Did they make it in by any chance? I’m wondering if this is something I can try out right now.
Whoops, i just noticed your post, @CoolOppo. I have not actually tried it out, but my changes were merged into 4.22, so unless something else broke, it should work, for the caveats I originally gave, unless they fixed those too. 4.22 also contained Clang 7 support for Linux, coincidentally.
I vaguely recall a suggestion that Epic might start including Clang for Windows in their autobuild stack. Not sure where I read or heard that though, and it was probably aspirational anyway.
Get compile_commands.json - Platform & Builds - Epic Developer Community Forums updated. This has been added in UE 4.24, as a feature of UBT. (So there goes that holiday project…)
Hey Paul does Unreal editor still compile with Clang for Windows?
Are there any docs on this anywhere? I found this: Cross-Compiling for Linux | Unreal Engine Documentation but thats for Linux only?
Would appreciate if you could help over a Discord chat or similar platform if possible (if UE still even compiles with Clang for Windows that is) in case I run into any issues while compiling.
I dont really have any reason for compiling with Clang other than that I just know Clang usually make better binaries, error msgs (etc) (And that I for that reason never really familiarised myself very well with the MVSC default headers and such for those reasons). Im just building for myself for use on Windows
If I was to decide I would have gone 100% Clang
Its a little strange tho that they only support a limited amount of IDEs tho. Should be easy to setup with any IDE of choice imho
Oh, I thought you referred to the IDE there (tho still I think every dev should be able to choose by themselves what IDE to use).
But so if I understood the situation right, for building the editor for Windows Im stuck with MVSC, but building custom C++ classes should work fine with Clang if you setup your BuildConfiguration.xml accordingly?
Can I use Clang with Live Coding? Changing my BuildConfiguration.xml to:
<?xml version="1.0" encoding="utf-8"?>
<Configuration xmlns="https://www.unrealengine.com/BuildConfiguration">
<WindowsPlatform>
<Compiler>Clang</Compiler>
</WindowsPlatform>
</Configuration>
<?xml version="1.0" encoding="utf-8"?>
<Configuration xmlns="https://www.unrealengine.com/BuildConfiguration">
<WindowsPlatform>
<Compiler>Clang</Compiler>
</WindowsPlatform>
</Configuration>
It keeps recompiling my entire project every time I press compile instead of the ones I touched recently.

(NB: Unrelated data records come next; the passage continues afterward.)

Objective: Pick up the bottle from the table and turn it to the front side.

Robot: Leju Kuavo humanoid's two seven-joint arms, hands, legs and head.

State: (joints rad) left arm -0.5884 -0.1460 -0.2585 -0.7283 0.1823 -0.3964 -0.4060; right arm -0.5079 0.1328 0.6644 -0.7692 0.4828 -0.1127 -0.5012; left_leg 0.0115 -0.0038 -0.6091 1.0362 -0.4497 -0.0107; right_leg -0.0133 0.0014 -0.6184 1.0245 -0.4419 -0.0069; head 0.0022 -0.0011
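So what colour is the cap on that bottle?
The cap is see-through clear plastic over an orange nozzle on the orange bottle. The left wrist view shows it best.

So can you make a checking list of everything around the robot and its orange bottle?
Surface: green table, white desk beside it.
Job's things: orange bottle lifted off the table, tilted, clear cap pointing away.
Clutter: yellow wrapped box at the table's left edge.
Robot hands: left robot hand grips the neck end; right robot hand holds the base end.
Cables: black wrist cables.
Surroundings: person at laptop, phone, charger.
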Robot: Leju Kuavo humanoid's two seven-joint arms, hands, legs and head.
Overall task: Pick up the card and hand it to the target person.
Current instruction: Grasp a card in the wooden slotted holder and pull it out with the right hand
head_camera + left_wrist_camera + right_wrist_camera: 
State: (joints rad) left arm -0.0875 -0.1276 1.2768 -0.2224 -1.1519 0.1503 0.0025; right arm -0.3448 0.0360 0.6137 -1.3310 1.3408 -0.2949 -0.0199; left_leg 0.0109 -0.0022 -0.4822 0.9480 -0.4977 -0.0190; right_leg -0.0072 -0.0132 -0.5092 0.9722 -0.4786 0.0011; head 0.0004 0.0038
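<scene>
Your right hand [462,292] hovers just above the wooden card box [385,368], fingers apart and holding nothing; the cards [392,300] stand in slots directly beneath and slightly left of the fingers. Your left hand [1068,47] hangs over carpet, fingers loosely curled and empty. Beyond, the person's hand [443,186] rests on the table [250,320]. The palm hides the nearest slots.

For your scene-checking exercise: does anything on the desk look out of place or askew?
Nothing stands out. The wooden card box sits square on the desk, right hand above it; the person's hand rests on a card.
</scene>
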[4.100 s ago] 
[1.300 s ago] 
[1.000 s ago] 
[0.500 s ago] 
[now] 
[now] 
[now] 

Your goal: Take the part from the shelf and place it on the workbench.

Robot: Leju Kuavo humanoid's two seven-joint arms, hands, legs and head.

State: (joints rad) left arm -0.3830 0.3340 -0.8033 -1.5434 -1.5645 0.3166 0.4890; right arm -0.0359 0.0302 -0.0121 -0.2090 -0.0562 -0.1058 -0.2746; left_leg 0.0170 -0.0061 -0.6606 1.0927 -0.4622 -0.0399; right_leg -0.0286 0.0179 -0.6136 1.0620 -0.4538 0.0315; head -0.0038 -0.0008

Is this yet not supported or are there some other flags I can use to get it not to compile everything?
Apologies in advance for bumping an old thread, but because this is the first one that comes up in search engines regarding the topic, I figured sharing the latest with respect to compiling UE4 with Clang on Windows.
- Install the clang compiler for Windows (I’ve successfully tested this with Clang-11.0.0)
- Run the following in the command line window:
git clone https://github.com/EpicGames/UnrealEngine
cd UnrealEngine
rem "release" was on UE v4.27.0 at the time of writing this post
git checkout release
Setup.bat
GenerateProjectFiles.bat -Verbose -Compiler=Clang
The “verbose” argument is optional. With it enabled you should notice the following output:
Compiler: C:\Program Files\LLVM\bin\clang-cl.exe
Linker: C:\Program Files\LLVM\bin\lld-link.exe
Library Manager: C:\Program Files (x86)\Microsoft Vis...\bin\HostX64\x64\lib.exe
Resource Compiler: C:\Program Files (x86)\Windows Kits\10\bin...\x64\rc.exe
- Open UE4.sln in MSVC and only build the /Engine/UE4 project (not the entire solution)
That’s all there is to it!
@officernickwilde thank you for the update!
Do I understand correctly that you are using Clang version built with MSVC toolchain and using MSVC runtime?
I’m in the middle of figuring out if it’s possible to build UE using MinGW64 + Clang targeting x64-windows-gnu triple. My main goal is to build UE without requirements for the MSVC licensing.
What I’m stuck right now is symbol duplication error when linking with lld for things like “Initialize Method” function. I wonder if def files are used for this particular case… Would really appreciate if someone could shine a light on it
All in all, latest build of lld looks really promising, it has functionpadmin flag required by Live++, generated pdb files are accepted by VS and Rider for Unreal Engine.
this is amazing!
i really hope this is still active.
it would be great if this could facilitate cross compiling from linux to windows.